Problem to work on
Repeat the lines from the line with "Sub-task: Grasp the" to the line with "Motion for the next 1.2" in the listing below, keeping both end lines and adding nothing.

Records for the exercise
◇ ◇ ◇ ◇ ◇

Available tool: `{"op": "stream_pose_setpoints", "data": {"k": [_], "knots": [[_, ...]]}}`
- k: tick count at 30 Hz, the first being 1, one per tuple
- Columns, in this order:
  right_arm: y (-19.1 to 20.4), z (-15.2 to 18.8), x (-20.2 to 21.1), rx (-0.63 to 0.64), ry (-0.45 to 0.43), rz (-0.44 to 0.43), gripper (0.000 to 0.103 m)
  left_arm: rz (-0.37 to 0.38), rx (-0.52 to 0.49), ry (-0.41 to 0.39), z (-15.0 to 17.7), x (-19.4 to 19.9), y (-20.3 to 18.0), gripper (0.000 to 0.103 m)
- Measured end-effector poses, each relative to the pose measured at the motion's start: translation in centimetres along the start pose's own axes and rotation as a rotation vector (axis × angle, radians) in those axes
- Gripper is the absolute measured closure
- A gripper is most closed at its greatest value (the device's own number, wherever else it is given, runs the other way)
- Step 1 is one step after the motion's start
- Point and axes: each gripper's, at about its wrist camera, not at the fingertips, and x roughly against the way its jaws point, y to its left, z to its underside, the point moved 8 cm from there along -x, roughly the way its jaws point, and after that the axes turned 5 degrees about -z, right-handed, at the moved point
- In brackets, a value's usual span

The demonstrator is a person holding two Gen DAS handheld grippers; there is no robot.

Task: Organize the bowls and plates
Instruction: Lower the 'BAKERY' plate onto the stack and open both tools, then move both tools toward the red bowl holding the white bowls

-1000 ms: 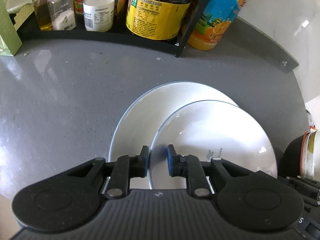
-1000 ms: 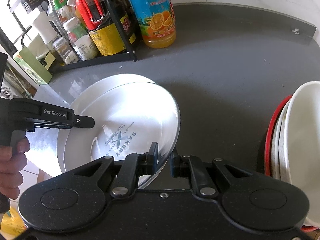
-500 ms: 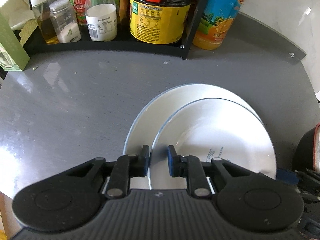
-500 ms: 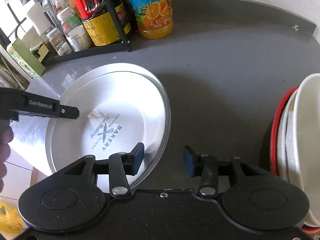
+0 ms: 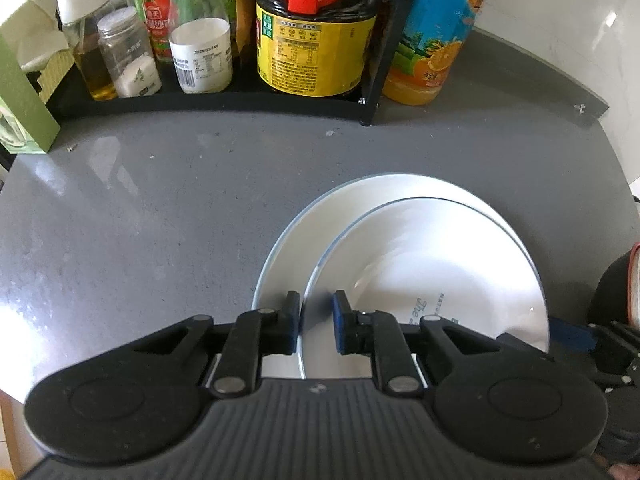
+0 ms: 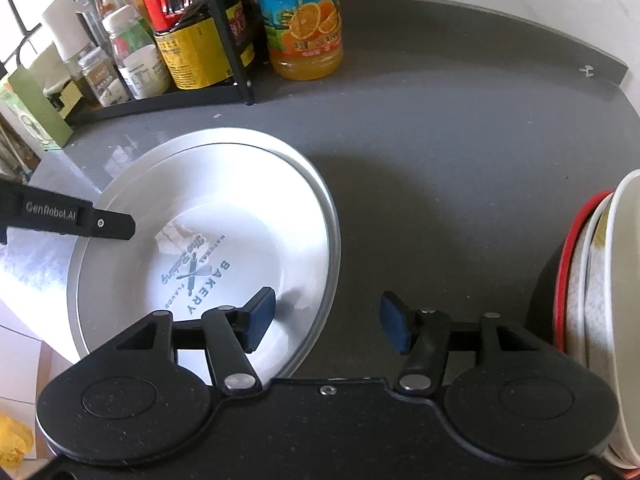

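White plates [image 6: 224, 216] with grey bakery print, grey counter [image 6: 440, 128], blue-padded black claws

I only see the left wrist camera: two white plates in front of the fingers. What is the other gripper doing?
Observer: The right gripper is open. One finger hangs over the top plate, the other over the bare counter.
Operator: I see a few letters on that plate. What do they say?
Observer: It is a logo in the plate's middle: the word BAKERY with crossed utensils.
Operator: And the red thing at my far right edge?
Observer: That is a red-rimmed dish with white dishes nested in it, to the right of the plates.
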Motion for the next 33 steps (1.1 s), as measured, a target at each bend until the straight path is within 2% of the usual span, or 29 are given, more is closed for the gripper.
{"op": "stream_pose_setpoints", "data": {"k": [5,11,14,20,23,25,27,28,33], "knots": [[0.0,0.0,0.8,-0.03,-0.018,-0.032,0.046,0.0,0.001,-0.011,-0.2,0.2,0.0,0.088],[0.1,0.4,1.7,-0.052,-0.033,-0.029,0.046,-0.002,-0.005,-0.016,-0.4,0.1,0.0,0.087],[0.2,0.7,2.3,-0.059,-0.042,-0.026,0.046,-0.005,-0.025,-0.006,-0.4,0.1,-0.1,0.087],[0.3,0.6,3.9,-0.082,-0.066,-0.016,0.046,0.026,0.004,0.041,0.0,0.0,0.3,0.082],[0.3,0.3,5.2,-0.098,-0.087,-0.015,0.045,0.039,0.0,0.039,0.2,0.8,0.3,0.069],[0.3,0.0,6.3,-0.108,-0.107,-0.026,0.04,0.046,-0.007,0.024,0.1,1.5,0.2,0.05],[0.2,-0.2,7.4,-0.115,-0.129,-0.036,0.033,0.039,-0.019,0.007,-0.1,2.2,0.1,0.036],[0.1,-0.4,7.9,-0.115,-0.139,-0.041,0.03,0.031,-0.024,-0.005,-0.3,2.5,0.0,0.033],[-0.4,-1.3,9.9,-0.097,-0.179,-0.055,0.02,0.029,0.004,-0.033,-1.0,4.1,-0.1,0.028]]}}
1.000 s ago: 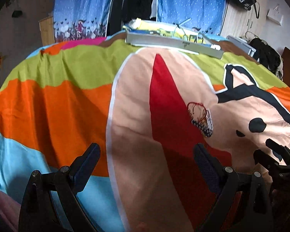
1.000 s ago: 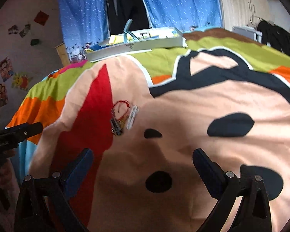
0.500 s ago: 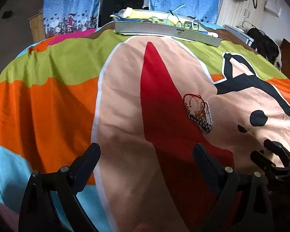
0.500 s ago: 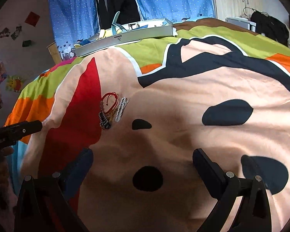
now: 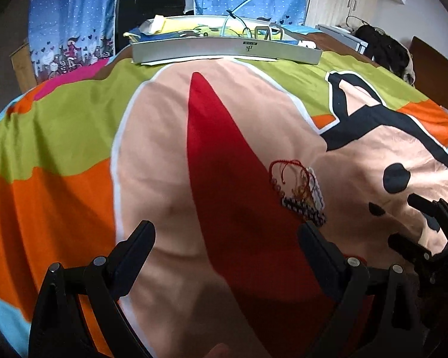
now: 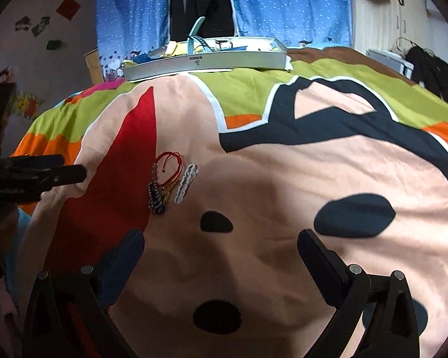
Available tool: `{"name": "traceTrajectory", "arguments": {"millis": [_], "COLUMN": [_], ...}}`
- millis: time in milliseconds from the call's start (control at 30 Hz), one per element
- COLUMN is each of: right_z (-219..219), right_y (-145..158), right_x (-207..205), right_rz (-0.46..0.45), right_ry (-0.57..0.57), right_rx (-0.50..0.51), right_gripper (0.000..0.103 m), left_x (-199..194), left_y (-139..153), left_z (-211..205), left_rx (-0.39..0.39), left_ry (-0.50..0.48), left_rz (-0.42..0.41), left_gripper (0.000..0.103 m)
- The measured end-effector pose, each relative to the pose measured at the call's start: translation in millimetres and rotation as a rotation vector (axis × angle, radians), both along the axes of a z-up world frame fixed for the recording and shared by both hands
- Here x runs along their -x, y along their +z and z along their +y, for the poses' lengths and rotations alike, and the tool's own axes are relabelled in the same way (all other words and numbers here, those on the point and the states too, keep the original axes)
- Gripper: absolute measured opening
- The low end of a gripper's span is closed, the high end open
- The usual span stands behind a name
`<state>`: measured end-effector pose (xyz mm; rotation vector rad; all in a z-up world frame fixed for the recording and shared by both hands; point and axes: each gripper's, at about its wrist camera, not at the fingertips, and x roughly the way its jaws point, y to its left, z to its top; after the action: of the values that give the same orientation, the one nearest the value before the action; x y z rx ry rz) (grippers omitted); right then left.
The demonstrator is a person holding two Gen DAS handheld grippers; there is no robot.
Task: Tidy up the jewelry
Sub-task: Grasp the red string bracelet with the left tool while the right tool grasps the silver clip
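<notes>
A small heap of jewelry (image 5: pixel 297 192) lies on the bed's bright cartoon-print cover (image 5: pixel 74 137), at the border between a red wedge and a peach patch. In the heap: a red cord bracelet (image 6: pixel 168 164) at the far end, a dark beaded bracelet (image 6: pixel 155 197) at the near end, and a white beaded piece (image 6: pixel 186 183) touching them on the peach side; a few gold-coloured bits show between them, too small to name.

From the left wrist view the heap sits at about 1 o'clock, just beyond the right finger of the left tongs (image 5: pixel 224 249), which are spread wide and hold nothing. From the right wrist view it lies at about 11 o'clock, ahead of the right tongs (image 6: pixel 221 253), likewise wide open and empty.

At 12 o'clock, well apart, a grey tray (image 5: pixel 224 49) of assorted items rests at the bed's far edge, before blue curtains (image 6: pixel 283 3).
</notes>
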<state>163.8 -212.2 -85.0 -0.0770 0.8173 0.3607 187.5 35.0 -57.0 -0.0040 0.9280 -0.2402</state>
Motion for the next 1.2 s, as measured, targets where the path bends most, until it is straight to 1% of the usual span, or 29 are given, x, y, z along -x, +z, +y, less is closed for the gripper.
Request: {"name": "traceTrajectory", "arguments": {"millis": [67,167,233,300,367,433,500,533,600,667,700,767,800,833,900,967,1067,1100,1167,1200], "right_z": [2.1,6.5,10.1,14.5,19.3,21.2,21.3,20.9,20.5,21.0,21.6,24.3,25.5,27.6,30.2,32.7,35.9,37.3,40.4,41.8], "right_y": [0.5,0.1,-0.7,-2.3,-4.8,-6.7,-8.2,-8.5,-8.6,-8.4,-8.9,-10.4,-11.1,-12.6,-15.3,-18.8,-23.4,-24.3,-26.9,-27.9], "right_x": [-3.2,-7.4,-9.3,-10.8,-13.3,-16.6,-22.5,-25.7,-33.7,-43.6,-48.4,-58.4,-61.2,-64.8,-68.7,-71.4,-74.5,-75.2,-76.9,-77.6], "right_rz": [-0.006,-0.017,-0.018,-0.018,-0.012,-0.007,0.005,0.011,0.021,0.031,0.039,0.050,0.051,0.056,0.060,0.061,0.070,0.072,0.076,0.076], "right_ry": [0.006,0.016,0.030,0.046,0.060,0.062,0.060,0.058,0.058,0.068,0.079,0.107,0.119,0.136,0.162,0.186,0.212,0.219,0.233,0.238], "right_rx": [0.005,0.006,0.003,0.003,0.012,0.009,0.000,-0.004,-0.006,-0.004,-0.001,0.015,0.024,0.035,0.051,0.071,0.078,0.081,0.092,0.098], "right_gripper": [0.103,0.103,0.103,0.098,0.091,0.087,0.080,0.077,0.070,0.066,0.062,0.054,0.054,0.053,0.047,0.044,0.041,0.040,0.040,0.040], "left_x": [-8.2,-16.6,-21.5,-21.4,-22.1,-24.2,-26.8,-28.5,-31.0,-34.1,-36.2,-40.5,-43.9,-46.8,-55.2,-64.8,-75.3,-77.6,-82.9,-84.3], "left_y": [-3.6,-7.2,-9.0,-7.2,-6.0,-6.4,-8.1,-8.7,-10.0,-12.7,-14.0,-16.9,-18.3,-19.7,-24.4,-30.4,-39.6,-42.4,-48.2,-50.6], "left_z": [1.8,5.7,8.3,8.8,8.5,8.5,6.9,5.9,1.8,-3.0,-5.1,-9.2,-10.9,-12.1,-14.7,-18.0,-21.6,-22.7,-26.9,-27.8], "left_rx": [0.026,0.052,0.092,0.107,0.106,0.115,0.132,0.141,0.147,0.154,0.157,0.162,0.169,0.176,0.206,0.228,0.256,0.259,0.227,0.213], "left_ry": [0.003,0.046,0.045,0.035,0.016,-0.004,-0.022,-0.039,-0.070,-0.105,-0.123,-0.155,-0.170,-0.178,-0.200,-0.223,-0.250,-0.258,-0.262,-0.258], "left_rz": [0.002,0.004,0.018,0.008,-0.011,-0.017,-0.019,-0.020,-0.023,-0.020,-0.016,-0.012,-0.009,-0.005,0.016,0.042,0.091,0.108,0.142,0.153], "left_gripper": [0.094,0.094,0.094,0.093,0.093,0.093,0.092,0.089,0.080,0.066,0.064,0.054,0.052,0.047,0.041,0.032,0.027,0.026,0.018,0.015]}}
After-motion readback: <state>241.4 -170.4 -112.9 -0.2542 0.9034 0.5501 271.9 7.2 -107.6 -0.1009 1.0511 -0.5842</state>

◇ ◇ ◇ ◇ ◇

Your response
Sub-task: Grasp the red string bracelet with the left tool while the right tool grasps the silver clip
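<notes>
A small heap of jewelry (image 5: pixel 297 192) lies on the bed's bright cartoon-print cover (image 5: pixel 74 137), at the border between a red wedge and a peach patch. In the heap: a red cord bracelet (image 6: pixel 168 164) at the far end, a dark beaded bracelet (image 6: pixel 155 197) at the near end, and a white beaded piece (image 6: pixel 186 183) touching them on the peach side; a few gold-coloured bits show between them, too small to name.

From the left wrist view the heap sits at about 1 o'clock, just beyond the right finger of the left tongs (image 5: pixel 224 249), which are spread wide and hold nothing. From the right wrist view it lies at about 11 o'clock, ahead of the right tongs (image 6: pixel 221 253), likewise wide open and empty.

At 12 o'clock, well apart, a grey tray (image 5: pixel 224 49) of assorted items rests at the bed's far edge, before blue curtains (image 6: pixel 283 3).
</notes>
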<state>163.8 -212.2 -85.0 -0.0770 0.8173 0.3607 187.5 35.0 -57.0 -0.0040 0.9280 -0.2402</state>
Motion for the next 1.2 s, as measured, targets where the path bends most, until it is straight to 1% of the usual span, or 29 are given, x, y, z along -x, +z, +y, less is closed for the gripper.

No additional output is needed.